Cette vilaine tempête de mars, qui nous montre à tous à quel point l'hiver peut être long au pays du Québec, fournit aussi une belle occasion de rappeler que l'hiver nous coûte cher.

Évidemment, on n'y peut rien. Chaque année, l'hiver est une réalité aussi incontournable que les impôts et la mort! À ma connaissance, il n'existe pas d'étude exhaustive sur les coûts de l'hiver québécois. Il y a une vingtaine d'années, mon collègue Alain Dubuc s'est intéressé à la question. À l'époque, il a mis au point une méthodologie simple, mais efficace: dresser une évaluation des dépenses des ménages directement liées à l'hiver, et y ajouter ce qu'on pourrait appeler les «coûts sociaux». Cette approche est toujours aussi valable aujourd'hui; il suffit d'actualiser les montants. Voyons ce que cela donne.

S'il n'y avait pas d'hiver, les Québécois ne seraient pas obligés d'engloutir une fortune en coûts de chauffage, en pelles, souffleuses, manteaux, bottes, foulards, pneus d'hiver, liquide lave-glace, abris Tempo, coupe-froid, trousses de fermeture (et d'ouverture) de piscines, et j'en passe. Sans compter des dépenses moins évidentes: par exemple, les maisons coûtent plus cher dans les pays froids parce qu'il faut mieux les isoler. De façon prudente, on pouvait évaluer toutes ces dépenses, à l'époque, à 1000$ par ménage. Ce montant, si on tient compte de l'inflation, vaut aujourd'hui 1800$. Multiplié par 3,3 millions de ménages québécois, cela nous donne un total frisant les 6 milliards.

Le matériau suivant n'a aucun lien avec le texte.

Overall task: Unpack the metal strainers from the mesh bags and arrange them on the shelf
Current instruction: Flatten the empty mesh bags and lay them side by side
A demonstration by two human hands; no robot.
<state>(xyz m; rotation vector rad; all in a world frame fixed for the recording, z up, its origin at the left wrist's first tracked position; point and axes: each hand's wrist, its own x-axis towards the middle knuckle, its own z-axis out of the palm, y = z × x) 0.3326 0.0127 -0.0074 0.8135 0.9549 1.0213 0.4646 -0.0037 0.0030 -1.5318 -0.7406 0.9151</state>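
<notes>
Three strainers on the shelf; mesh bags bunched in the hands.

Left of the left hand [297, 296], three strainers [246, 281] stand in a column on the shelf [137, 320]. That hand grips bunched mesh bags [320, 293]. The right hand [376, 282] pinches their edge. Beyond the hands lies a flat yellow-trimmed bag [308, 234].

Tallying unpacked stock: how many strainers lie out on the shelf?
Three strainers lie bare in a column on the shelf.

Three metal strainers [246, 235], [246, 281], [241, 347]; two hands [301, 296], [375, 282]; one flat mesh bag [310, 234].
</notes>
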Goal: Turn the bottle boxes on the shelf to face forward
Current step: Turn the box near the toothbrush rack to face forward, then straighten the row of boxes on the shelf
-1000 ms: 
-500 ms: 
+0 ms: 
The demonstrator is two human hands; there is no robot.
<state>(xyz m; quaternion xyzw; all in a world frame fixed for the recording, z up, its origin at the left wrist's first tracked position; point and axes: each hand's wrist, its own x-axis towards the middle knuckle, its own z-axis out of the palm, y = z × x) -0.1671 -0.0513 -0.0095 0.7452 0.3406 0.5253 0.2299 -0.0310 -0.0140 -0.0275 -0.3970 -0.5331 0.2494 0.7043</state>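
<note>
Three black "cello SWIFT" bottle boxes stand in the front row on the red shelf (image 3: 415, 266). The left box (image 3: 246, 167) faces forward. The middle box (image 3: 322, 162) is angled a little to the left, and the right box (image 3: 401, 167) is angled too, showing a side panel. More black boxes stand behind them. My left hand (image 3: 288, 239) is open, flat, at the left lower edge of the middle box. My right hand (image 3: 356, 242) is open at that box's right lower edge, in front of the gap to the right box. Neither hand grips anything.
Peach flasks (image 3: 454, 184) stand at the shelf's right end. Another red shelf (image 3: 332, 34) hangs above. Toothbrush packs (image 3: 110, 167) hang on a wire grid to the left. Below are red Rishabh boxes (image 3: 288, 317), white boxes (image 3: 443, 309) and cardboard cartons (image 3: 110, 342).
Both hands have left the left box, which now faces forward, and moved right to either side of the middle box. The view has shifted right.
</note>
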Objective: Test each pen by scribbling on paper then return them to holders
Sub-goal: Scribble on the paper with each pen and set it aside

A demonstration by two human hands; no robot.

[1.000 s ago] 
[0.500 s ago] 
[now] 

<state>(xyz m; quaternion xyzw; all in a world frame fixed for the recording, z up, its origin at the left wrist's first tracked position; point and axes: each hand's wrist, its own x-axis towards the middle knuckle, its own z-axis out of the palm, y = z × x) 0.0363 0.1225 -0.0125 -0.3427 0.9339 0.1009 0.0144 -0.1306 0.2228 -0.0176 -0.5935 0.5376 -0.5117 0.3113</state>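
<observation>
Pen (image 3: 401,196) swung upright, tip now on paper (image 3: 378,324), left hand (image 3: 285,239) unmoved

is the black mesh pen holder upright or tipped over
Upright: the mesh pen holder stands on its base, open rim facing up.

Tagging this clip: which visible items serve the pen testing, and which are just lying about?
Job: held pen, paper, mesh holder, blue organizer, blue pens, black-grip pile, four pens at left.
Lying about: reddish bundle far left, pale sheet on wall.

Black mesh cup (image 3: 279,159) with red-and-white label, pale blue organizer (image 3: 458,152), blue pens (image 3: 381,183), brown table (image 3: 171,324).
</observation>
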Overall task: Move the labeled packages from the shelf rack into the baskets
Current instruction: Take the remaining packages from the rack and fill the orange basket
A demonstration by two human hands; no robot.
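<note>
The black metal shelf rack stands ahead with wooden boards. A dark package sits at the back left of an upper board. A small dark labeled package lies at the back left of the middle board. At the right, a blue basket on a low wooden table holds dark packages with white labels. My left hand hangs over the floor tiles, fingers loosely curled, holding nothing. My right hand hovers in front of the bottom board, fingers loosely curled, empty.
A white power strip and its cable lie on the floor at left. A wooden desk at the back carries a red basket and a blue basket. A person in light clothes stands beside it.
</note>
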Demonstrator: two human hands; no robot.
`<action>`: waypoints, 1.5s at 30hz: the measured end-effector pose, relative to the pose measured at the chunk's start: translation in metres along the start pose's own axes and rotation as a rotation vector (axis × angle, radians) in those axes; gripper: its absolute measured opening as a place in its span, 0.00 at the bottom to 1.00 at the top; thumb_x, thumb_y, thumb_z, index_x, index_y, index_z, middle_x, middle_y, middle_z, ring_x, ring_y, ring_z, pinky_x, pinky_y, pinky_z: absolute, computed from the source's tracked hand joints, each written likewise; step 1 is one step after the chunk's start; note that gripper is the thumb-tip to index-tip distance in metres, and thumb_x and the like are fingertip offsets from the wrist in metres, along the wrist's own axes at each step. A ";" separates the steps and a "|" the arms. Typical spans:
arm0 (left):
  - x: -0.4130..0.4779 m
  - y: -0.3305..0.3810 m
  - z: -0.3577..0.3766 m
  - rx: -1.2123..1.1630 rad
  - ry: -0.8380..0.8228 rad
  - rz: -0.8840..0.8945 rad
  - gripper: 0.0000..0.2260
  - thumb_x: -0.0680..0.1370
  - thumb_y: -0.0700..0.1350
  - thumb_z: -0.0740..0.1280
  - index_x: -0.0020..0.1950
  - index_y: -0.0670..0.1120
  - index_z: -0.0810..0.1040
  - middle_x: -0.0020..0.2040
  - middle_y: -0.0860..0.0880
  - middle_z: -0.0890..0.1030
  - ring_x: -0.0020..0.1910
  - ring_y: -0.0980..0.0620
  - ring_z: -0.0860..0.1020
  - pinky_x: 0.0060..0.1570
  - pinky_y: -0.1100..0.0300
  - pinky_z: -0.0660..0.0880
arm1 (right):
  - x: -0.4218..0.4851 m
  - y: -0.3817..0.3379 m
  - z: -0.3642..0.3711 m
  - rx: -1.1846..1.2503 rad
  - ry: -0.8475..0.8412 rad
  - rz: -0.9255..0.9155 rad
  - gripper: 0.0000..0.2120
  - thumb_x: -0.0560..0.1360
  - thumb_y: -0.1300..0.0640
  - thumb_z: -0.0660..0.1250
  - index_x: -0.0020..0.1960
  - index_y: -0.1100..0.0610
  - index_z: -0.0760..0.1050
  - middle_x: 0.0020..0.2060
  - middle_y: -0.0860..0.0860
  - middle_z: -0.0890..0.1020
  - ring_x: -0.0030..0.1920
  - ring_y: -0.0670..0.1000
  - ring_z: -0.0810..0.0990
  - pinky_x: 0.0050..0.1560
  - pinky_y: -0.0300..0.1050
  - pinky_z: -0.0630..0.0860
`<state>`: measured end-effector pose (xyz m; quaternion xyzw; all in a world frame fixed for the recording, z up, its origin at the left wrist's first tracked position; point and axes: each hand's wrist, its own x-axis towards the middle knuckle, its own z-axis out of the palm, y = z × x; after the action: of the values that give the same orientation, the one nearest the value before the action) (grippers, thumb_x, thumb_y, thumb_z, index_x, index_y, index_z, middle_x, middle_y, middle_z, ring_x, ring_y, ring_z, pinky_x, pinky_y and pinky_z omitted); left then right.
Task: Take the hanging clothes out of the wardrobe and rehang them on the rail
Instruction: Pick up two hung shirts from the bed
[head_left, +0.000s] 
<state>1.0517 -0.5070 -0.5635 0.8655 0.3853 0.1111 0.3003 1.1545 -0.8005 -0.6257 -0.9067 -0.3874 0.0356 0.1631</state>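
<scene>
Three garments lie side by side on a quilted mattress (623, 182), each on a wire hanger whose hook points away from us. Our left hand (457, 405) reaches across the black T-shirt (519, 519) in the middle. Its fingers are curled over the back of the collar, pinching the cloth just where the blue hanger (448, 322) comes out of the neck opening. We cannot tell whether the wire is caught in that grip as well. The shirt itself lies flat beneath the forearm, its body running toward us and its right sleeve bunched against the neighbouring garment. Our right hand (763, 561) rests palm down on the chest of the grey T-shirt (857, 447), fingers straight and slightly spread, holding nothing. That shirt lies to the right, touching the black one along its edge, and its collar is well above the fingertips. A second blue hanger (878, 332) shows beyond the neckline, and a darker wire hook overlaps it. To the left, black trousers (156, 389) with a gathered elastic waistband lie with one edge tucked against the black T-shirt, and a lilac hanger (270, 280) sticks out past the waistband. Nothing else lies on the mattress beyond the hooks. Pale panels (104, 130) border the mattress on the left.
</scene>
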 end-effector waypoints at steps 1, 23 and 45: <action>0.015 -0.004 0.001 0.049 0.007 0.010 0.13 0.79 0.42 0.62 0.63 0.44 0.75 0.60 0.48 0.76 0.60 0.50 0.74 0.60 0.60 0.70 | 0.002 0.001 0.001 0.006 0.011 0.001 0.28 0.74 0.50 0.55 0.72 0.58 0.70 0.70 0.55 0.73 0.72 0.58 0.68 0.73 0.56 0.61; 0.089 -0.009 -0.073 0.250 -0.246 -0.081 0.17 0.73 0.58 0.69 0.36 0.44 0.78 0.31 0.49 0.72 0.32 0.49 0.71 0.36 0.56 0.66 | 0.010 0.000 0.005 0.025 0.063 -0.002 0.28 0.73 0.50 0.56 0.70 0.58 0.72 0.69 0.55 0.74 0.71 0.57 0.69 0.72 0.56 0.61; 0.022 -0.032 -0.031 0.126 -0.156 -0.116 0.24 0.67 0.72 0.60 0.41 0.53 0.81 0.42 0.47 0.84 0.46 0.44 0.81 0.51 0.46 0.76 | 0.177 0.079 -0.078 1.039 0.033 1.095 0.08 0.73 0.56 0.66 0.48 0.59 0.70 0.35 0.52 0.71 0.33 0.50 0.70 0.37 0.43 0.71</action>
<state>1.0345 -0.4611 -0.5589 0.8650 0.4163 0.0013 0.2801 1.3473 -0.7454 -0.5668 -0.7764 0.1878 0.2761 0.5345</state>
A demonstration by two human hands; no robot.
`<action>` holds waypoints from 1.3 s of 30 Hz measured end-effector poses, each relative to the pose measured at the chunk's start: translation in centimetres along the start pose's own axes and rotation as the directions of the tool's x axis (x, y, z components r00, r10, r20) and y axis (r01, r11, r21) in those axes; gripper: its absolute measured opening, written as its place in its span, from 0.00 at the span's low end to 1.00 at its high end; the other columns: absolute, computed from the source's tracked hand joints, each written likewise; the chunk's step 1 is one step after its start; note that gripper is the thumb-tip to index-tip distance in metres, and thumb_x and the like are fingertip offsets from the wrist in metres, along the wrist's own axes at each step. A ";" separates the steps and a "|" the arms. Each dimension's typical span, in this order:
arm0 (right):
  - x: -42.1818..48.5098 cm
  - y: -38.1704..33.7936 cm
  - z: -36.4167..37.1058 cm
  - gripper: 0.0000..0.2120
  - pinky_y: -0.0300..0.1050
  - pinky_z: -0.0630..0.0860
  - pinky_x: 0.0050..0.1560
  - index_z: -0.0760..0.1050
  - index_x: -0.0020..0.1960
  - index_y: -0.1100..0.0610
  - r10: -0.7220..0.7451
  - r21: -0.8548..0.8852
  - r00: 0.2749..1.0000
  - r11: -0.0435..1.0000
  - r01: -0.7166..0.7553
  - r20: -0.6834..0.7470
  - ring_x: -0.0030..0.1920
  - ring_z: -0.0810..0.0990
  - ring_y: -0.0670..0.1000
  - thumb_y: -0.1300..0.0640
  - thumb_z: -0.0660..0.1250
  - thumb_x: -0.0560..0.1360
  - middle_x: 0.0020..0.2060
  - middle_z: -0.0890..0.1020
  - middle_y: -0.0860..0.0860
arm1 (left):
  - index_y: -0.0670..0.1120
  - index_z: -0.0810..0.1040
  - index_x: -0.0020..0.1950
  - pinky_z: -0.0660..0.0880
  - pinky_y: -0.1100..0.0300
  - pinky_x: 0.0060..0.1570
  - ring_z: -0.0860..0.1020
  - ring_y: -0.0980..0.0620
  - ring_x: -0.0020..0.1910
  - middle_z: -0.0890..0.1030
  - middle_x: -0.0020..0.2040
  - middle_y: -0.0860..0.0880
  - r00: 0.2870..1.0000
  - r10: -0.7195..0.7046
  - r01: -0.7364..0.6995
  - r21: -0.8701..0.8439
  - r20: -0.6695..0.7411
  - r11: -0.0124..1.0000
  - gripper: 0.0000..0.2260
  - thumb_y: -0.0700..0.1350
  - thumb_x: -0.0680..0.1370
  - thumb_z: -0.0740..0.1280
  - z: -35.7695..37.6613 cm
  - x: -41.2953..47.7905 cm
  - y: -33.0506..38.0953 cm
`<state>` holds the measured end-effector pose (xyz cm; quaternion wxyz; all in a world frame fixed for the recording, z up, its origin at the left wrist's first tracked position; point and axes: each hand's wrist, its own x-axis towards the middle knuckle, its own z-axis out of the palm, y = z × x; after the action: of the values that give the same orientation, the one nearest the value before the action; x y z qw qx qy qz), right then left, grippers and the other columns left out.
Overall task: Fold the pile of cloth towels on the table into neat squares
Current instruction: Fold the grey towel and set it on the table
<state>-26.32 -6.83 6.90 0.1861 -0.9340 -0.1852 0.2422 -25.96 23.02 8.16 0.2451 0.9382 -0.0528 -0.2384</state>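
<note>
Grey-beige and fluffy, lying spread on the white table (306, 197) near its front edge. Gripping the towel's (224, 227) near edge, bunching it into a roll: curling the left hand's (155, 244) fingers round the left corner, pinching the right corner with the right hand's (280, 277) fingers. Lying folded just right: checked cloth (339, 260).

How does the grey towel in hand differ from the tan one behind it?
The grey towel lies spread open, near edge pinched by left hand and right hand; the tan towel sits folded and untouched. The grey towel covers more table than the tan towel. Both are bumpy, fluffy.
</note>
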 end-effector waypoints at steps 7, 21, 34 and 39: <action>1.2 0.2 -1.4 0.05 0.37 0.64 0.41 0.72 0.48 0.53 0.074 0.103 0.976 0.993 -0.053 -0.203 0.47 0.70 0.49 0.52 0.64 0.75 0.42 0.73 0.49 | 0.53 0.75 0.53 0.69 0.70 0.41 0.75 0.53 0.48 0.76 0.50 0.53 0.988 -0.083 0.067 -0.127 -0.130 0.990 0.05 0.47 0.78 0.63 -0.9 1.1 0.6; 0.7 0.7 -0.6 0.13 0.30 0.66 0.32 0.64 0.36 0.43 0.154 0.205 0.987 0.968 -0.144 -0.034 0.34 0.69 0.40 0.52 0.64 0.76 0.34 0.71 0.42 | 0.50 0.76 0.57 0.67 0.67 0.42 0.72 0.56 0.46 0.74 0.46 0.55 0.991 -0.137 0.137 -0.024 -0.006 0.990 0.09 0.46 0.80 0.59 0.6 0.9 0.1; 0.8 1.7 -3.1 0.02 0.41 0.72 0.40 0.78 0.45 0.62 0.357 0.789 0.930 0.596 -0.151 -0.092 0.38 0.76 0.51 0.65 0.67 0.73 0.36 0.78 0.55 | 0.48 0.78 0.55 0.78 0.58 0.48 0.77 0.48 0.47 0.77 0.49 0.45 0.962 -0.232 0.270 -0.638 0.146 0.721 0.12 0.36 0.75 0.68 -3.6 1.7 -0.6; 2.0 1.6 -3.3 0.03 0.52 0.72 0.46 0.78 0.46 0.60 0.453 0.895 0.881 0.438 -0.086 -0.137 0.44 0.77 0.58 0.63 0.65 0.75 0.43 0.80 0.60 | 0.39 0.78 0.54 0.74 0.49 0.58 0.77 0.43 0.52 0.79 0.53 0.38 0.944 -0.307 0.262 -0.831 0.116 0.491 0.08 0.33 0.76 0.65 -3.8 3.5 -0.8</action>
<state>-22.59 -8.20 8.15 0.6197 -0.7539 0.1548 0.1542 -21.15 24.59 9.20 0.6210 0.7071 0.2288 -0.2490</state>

À ce montant, il faut ajouter le déficit touristique directement attribuable à l'hiver. Si les Québécois sont si nombreux à partir pour la Floride, le Mexique, Cuba et autres destinations-soleil, c'est essentiellement pour fuir l'hiver. C'est ainsi qu'ils laissent plus de 3 milliards par année sur les plages chaudes du Sud. Nous voilà donc rendus à 9 milliards.

Au chapitre des coûts sociaux, on pense d'abord aux fortunes englouties par les administrations publiques pour le déneigement.

Cette année, le ministère des Transports et les municipalités du Québec y dépenseront près de 900 millions. Il s'agit là des dépenses directement allouées au déneigement; à cela, il faut ajouter les coûts énormes de réparation des nids-de-poule, crevasses et autres dégâts causés par le gel et le dégel. Il faut aussi tenir compte du coût des accidents de la route.

Ce n'est pas tout. Pour les entreprises, les tempêtes hivernales ont aussi un coût énorme: employés en retard, absentéisme, fonctionnement au ralenti, délais de livraison perturbés, importantes pertes de productivité. À l'époque, Alain Dubuc avait évalué l'ensemble de ces coûts sociaux à 5 milliards, c'est-à-dire, à quelques poussières près, l'équivalent des dépenses des ménages. On peut très certainement penser que c'est une estimation réaliste. Ajusté pour tenir compte de l'inflation, cela correspond aujourd'hui à 9 milliards.

D'où la facture totale de 18 milliards.

C'est un chiffre qu'il faut cependant considérer avec précaution. S'il n'y avait pas d'hiver, nous ne serions collectivement pas plus riches pour autant.

Une bonne partie de ce que nous venons de voir, les opérations de déneigement, les ventes de pneus d'hiver, de manteaux, d'abris Tempo, tout cela contribue à stimuler l'activité économique.

De plus, il est bon de rappeler que les pays froids sont, en général, plus riches que les pays chauds.

L'Europe du Nord est beaucoup plus riche que l'Europe du Sud. Aux États-Unis, les États les plus riches sont au nord, les plus pauvres au sud. Il y a bien sûr la notable exception de la Russie, mais celle-ci souffre encore, 20 ans après l'implosion de l'Union soviétique, du désastreux héritage de 75 ans de dirigisme économique.

Si les pays du Nord sont plus riches que ceux du Sud, c'est en partie grâce à l'hiver. Quand vous vivez dans un climat froid, vous n'avez pas le choix: vous devez déployer beaucoup d'efforts pour construire, isoler et chauffer vos maisons, pour vous déplacer, pour vous nourrir. Vous êtes en quelque sorte obligés de trimer, de vous grouiller, de prévoir: ce n'est ni plus ni moins qu'une question de survie. Et vous en prenez l'habitude, ce qui se traduit, en fin de compte, par une meilleure productivité.

L'hiver coûte cher, oui, c'est vrai. Et, pour beaucoup d'entre nous, il peut être plein d'emmerdes dont on se passerait bien. On peut au moins se consoler en pensant que, d'un point de vue économique, il a aussi ses avantages!